* [PROMPT]: Would you write out the full listing exactly, without any pictures?

* [RAW DATA]:
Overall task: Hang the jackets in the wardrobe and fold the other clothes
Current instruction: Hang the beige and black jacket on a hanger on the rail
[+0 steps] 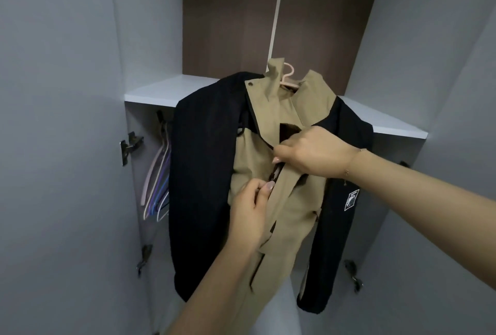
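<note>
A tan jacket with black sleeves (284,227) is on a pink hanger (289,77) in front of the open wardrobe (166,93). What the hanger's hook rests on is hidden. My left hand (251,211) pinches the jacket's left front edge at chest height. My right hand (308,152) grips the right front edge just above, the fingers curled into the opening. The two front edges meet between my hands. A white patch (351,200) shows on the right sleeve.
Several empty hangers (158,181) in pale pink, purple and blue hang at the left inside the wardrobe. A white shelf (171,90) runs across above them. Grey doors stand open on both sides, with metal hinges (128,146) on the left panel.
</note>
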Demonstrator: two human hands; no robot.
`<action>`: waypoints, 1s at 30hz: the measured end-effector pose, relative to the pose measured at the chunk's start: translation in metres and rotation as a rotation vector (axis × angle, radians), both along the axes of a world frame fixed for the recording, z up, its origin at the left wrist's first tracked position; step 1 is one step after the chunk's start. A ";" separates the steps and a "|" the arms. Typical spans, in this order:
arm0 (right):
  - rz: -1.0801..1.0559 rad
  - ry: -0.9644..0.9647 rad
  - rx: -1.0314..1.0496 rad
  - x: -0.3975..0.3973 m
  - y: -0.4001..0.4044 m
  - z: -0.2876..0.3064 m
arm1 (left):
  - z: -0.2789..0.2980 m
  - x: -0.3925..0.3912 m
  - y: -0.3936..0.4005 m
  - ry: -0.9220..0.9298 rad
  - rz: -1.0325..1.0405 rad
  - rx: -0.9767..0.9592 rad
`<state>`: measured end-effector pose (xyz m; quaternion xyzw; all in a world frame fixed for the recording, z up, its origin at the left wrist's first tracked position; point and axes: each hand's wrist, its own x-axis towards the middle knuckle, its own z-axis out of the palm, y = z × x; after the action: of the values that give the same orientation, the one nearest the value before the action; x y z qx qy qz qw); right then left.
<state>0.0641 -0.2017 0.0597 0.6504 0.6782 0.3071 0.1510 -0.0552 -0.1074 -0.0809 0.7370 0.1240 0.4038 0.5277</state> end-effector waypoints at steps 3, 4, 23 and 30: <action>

* [WRITTEN REPLY]:
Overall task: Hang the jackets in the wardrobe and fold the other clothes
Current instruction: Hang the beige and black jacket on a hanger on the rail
[+0 steps] 
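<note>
A tan jacket with black sleeves (284,227) is on a pink hanger (289,77) in front of the open wardrobe (166,93). What the hanger's hook rests on is hidden. My left hand (251,211) pinches the jacket's left front edge at chest height. My right hand (308,152) grips the right front edge just above, the fingers curled into the opening. The two front edges meet between my hands. A white patch (351,200) shows on the right sleeve.
Several empty hangers (158,181) in pale pink, purple and blue hang at the left inside the wardrobe. A white shelf (171,90) runs across above them. Grey doors stand open on both sides, with metal hinges (128,146) on the left panel.
</note>
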Demonstrator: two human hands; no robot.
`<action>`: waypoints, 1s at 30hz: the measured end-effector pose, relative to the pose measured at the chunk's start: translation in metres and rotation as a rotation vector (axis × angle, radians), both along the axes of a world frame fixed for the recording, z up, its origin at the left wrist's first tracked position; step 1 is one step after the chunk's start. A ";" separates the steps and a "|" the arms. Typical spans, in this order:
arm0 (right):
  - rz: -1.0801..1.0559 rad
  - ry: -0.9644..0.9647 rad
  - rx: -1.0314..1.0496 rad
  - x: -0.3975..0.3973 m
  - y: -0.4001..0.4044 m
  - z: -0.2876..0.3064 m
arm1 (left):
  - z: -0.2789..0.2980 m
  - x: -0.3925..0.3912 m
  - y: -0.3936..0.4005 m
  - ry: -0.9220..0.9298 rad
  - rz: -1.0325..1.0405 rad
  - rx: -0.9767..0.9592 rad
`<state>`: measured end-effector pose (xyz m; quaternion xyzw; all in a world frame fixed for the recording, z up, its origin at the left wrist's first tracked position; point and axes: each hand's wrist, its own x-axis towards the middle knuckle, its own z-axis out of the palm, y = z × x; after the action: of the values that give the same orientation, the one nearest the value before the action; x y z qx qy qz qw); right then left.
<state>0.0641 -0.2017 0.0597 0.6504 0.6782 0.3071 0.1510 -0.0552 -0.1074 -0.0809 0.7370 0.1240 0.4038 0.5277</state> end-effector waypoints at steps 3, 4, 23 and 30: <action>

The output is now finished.